My Executive


    Jul 29, 2013

    Toy-store stints gave me ideas for Toy Story movies

    Pixar's story and animation masterclass will be in town on Friday and Saturday, giving participants an opportunity to learn from two of the industry's top talents, Pixar Animation Studios' Matthew Luhn and Andrew Gordon.

    My Paper caught up with Mr Luhn, head of story at Pixar, on what it is like to be in the animation business.

    How did you get started in the animation business?

    I started working on TV show The Simpsons as an animator when I was 19. I was offered the job after a director from the show saw a short film I had made while attending the California Institute of the Arts.

    After working on The Simpsons, I was offered an animation job by Pixar in 1992.

    What is the key to a great story?

    Enduring characters and good story structure.

    How has animation changed over the years?

    With the birth of computer-generated (CG) animation about 20 years ago, we can do things we never imagined possible, but animation is still about great characters and story.

    Where do you get inspiration for your stories?

    The inspiration comes from my memories, dreams and life experiences.

    My family has owned and operated toy stores in San Francisco for over 70 years. As a kid, I worked in them, and that was where I gained numerous ideas for the Toy Story movies.

    What is your favourite Pixar animation film?

    Toy Story (1995), because it was the first movie I worked on and the first computer-animated film created.

    My favourite Pixar animation moment is when Woody in Toy Story 3 (2010) is trying to escape from a bathroom stall and almost falls off a toilet-paper roll.
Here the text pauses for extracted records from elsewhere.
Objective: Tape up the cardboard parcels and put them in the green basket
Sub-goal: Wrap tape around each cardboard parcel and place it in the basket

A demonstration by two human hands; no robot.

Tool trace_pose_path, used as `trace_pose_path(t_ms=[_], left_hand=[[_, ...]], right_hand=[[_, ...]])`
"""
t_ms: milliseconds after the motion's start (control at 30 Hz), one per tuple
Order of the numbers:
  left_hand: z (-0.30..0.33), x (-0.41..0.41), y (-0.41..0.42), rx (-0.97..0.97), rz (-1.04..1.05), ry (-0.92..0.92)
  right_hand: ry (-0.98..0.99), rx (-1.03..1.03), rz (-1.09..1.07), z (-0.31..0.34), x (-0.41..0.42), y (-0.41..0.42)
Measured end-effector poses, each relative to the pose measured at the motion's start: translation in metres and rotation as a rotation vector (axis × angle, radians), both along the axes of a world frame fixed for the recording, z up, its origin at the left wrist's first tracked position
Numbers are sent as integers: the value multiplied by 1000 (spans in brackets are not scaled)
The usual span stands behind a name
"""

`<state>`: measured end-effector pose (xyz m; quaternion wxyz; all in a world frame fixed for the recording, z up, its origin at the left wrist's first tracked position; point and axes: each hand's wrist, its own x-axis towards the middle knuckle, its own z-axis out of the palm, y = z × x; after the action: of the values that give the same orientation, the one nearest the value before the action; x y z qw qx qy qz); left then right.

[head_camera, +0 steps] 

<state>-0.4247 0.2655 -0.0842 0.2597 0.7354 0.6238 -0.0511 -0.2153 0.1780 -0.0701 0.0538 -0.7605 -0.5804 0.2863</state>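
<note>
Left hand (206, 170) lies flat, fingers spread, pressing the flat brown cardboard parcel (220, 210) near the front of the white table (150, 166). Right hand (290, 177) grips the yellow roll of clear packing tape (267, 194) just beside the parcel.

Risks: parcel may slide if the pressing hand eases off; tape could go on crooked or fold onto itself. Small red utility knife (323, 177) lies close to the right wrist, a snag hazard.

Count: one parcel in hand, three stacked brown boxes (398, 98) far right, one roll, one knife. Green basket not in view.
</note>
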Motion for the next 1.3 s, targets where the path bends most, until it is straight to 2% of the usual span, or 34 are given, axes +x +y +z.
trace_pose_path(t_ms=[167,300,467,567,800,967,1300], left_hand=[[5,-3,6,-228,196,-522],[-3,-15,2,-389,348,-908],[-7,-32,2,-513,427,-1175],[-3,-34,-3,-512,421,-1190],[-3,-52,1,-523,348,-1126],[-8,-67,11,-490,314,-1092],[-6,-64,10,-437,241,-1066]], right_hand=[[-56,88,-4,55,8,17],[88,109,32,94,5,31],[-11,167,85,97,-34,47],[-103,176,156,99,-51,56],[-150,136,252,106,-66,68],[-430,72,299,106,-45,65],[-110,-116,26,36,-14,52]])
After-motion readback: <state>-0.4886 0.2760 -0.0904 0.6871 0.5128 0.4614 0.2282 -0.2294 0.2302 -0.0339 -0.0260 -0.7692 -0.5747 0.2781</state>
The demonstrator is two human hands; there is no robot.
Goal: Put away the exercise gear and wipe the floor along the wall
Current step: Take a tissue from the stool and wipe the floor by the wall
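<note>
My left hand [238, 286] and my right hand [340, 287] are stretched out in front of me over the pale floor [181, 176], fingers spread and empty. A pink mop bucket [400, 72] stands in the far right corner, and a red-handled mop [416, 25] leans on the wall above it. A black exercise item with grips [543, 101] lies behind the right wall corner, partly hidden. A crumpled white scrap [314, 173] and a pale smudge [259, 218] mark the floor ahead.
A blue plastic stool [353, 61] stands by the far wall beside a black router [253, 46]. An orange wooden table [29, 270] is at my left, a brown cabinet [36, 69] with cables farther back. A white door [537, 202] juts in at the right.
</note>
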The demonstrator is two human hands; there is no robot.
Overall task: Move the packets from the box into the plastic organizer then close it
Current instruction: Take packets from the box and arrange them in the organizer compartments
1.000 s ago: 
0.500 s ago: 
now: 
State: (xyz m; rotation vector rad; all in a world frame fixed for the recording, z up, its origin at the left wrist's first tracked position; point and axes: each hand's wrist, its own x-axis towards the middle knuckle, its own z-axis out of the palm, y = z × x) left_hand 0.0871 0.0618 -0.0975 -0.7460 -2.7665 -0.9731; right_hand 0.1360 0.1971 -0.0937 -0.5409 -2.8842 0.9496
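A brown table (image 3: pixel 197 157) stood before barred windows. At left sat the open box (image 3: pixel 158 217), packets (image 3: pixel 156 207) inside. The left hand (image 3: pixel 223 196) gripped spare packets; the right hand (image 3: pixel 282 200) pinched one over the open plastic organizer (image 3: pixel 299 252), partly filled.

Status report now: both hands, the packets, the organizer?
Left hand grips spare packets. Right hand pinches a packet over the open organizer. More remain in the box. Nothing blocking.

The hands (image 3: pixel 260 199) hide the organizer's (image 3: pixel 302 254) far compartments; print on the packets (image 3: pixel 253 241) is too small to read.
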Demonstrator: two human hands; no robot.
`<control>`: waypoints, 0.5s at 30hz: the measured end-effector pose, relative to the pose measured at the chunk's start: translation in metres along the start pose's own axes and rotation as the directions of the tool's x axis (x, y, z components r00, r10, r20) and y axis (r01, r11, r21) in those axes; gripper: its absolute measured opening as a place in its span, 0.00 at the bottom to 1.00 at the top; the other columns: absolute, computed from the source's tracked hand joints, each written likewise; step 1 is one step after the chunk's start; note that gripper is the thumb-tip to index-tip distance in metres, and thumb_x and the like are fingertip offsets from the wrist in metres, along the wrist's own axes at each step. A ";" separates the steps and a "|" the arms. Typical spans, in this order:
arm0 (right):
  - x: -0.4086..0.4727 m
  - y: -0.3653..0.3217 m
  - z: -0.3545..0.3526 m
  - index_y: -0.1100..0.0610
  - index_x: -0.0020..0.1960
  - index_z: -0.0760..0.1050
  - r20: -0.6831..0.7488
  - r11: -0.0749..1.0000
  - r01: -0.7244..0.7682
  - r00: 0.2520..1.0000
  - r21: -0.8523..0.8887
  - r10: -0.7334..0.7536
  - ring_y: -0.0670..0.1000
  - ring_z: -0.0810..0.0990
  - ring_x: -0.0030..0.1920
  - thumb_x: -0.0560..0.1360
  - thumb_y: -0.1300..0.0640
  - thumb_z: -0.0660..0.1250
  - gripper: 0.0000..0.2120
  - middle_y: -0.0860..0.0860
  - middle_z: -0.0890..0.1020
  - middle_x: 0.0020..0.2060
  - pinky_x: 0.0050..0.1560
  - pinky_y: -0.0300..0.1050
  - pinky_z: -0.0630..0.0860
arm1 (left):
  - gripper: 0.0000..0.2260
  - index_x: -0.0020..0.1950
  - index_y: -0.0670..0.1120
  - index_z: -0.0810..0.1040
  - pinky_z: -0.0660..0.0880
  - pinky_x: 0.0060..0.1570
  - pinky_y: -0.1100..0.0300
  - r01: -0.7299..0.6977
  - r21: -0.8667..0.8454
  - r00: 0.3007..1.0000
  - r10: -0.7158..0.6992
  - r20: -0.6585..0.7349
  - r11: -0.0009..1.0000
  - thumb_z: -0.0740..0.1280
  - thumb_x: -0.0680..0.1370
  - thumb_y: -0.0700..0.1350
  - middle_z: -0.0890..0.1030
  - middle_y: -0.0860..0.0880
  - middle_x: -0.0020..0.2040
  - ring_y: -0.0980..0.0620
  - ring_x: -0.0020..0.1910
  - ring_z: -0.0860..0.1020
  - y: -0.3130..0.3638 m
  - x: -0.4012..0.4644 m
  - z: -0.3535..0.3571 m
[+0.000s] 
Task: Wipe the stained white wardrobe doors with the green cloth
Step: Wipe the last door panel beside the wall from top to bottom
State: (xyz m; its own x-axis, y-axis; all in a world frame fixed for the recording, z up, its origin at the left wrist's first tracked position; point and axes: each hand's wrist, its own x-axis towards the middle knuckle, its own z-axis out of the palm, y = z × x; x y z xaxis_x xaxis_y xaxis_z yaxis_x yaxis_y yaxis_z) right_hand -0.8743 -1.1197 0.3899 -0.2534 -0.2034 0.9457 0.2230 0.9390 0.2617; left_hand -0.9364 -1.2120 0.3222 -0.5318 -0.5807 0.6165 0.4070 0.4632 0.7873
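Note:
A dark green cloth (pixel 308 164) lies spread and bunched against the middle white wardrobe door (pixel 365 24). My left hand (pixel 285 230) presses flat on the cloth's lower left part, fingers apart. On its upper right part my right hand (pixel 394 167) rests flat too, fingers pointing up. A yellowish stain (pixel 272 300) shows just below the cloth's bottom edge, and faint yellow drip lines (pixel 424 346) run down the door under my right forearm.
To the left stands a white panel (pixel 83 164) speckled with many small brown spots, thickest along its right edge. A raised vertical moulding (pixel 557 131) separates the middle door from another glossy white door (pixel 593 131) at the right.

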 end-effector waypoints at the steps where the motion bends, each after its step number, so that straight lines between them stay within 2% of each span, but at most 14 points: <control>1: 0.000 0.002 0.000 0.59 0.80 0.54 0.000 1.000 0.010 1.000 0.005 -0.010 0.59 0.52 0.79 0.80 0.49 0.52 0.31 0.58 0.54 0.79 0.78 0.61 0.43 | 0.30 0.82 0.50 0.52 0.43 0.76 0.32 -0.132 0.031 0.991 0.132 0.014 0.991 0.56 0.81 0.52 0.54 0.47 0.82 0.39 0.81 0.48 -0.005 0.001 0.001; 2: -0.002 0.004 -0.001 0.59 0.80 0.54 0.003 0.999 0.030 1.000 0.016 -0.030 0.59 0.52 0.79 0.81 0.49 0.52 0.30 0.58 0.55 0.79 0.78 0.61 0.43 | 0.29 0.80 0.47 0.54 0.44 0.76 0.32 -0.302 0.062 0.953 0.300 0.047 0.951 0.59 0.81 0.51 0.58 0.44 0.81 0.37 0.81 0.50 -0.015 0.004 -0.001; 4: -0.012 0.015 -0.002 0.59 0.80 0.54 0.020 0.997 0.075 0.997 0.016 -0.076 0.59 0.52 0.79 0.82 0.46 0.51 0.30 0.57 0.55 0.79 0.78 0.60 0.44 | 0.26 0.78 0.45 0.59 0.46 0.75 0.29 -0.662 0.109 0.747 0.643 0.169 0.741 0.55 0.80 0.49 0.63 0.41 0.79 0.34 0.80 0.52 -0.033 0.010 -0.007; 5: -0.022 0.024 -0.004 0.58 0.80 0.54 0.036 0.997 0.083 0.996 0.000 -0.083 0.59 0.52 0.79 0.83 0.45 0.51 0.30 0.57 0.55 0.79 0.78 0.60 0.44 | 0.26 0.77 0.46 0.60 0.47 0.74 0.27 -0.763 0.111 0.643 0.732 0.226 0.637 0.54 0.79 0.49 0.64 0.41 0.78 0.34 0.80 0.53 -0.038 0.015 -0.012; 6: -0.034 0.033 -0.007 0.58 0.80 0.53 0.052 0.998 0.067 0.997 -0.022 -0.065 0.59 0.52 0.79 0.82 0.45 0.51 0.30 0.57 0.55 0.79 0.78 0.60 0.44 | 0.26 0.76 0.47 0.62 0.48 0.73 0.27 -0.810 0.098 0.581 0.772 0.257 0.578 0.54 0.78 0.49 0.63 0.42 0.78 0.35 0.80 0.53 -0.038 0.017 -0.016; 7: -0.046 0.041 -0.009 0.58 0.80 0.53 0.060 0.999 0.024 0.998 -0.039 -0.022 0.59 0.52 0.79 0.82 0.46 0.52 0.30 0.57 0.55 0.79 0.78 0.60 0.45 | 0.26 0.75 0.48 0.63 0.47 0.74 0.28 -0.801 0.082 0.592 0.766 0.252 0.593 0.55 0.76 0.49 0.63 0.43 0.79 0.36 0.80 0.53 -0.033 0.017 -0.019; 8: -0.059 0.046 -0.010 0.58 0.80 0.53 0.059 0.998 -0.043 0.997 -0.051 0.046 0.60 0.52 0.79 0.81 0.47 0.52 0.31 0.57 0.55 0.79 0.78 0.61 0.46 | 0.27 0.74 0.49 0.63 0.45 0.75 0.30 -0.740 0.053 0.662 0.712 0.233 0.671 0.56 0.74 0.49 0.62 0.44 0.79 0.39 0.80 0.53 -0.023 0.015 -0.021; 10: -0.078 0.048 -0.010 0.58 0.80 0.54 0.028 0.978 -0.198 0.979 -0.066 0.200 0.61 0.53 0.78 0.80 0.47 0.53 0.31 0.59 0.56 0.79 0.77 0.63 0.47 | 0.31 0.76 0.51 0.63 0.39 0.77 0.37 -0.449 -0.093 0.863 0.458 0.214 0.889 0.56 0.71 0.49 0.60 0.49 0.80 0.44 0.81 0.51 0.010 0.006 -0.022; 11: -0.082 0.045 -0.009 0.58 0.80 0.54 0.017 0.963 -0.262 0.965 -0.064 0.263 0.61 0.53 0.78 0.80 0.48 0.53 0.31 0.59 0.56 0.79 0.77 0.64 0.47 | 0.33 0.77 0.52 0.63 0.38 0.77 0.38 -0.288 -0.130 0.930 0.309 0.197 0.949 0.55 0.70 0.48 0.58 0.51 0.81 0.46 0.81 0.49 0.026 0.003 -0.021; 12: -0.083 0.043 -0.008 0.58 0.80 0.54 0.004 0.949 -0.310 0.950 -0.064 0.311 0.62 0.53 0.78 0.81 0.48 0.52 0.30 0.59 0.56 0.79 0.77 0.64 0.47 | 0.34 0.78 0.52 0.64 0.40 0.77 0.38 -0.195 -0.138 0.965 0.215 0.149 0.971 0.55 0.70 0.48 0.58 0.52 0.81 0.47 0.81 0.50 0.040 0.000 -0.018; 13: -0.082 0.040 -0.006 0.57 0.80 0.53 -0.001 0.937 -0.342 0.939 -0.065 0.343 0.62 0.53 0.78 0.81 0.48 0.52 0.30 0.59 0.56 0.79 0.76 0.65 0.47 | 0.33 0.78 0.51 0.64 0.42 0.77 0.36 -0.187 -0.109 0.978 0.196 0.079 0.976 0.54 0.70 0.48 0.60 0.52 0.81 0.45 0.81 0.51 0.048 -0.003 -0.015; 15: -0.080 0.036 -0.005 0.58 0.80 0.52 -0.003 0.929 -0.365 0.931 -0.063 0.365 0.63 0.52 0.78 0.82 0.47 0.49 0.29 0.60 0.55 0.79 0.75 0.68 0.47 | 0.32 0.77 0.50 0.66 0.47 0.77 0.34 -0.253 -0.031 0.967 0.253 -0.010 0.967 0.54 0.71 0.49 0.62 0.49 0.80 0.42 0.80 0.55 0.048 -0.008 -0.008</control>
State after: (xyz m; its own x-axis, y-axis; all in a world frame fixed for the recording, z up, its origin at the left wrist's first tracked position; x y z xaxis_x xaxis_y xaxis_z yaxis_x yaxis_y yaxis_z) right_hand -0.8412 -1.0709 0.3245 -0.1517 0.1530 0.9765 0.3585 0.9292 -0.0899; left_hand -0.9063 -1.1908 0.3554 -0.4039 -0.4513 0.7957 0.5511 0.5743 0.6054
    There's been much talk about how every Pixar film happens in the same universe, but at different periods of time. Is there any truth to this?

    There is no truth to this rumour, or is there?

    How did the late Apple co-founder Steve Jobs influence Pixar?

    Jobs believed that Pixar could one day make CG movies and had the money to back (that vision) up.

    If it wasn't for him, the world would have never seen a Pixar movie.

    How has it been since his death in 2011?

    We all miss him, and his memory is kept alive in movies we make at Pixar, like sci-fi film John Carter and CG movie Brave (both 2012).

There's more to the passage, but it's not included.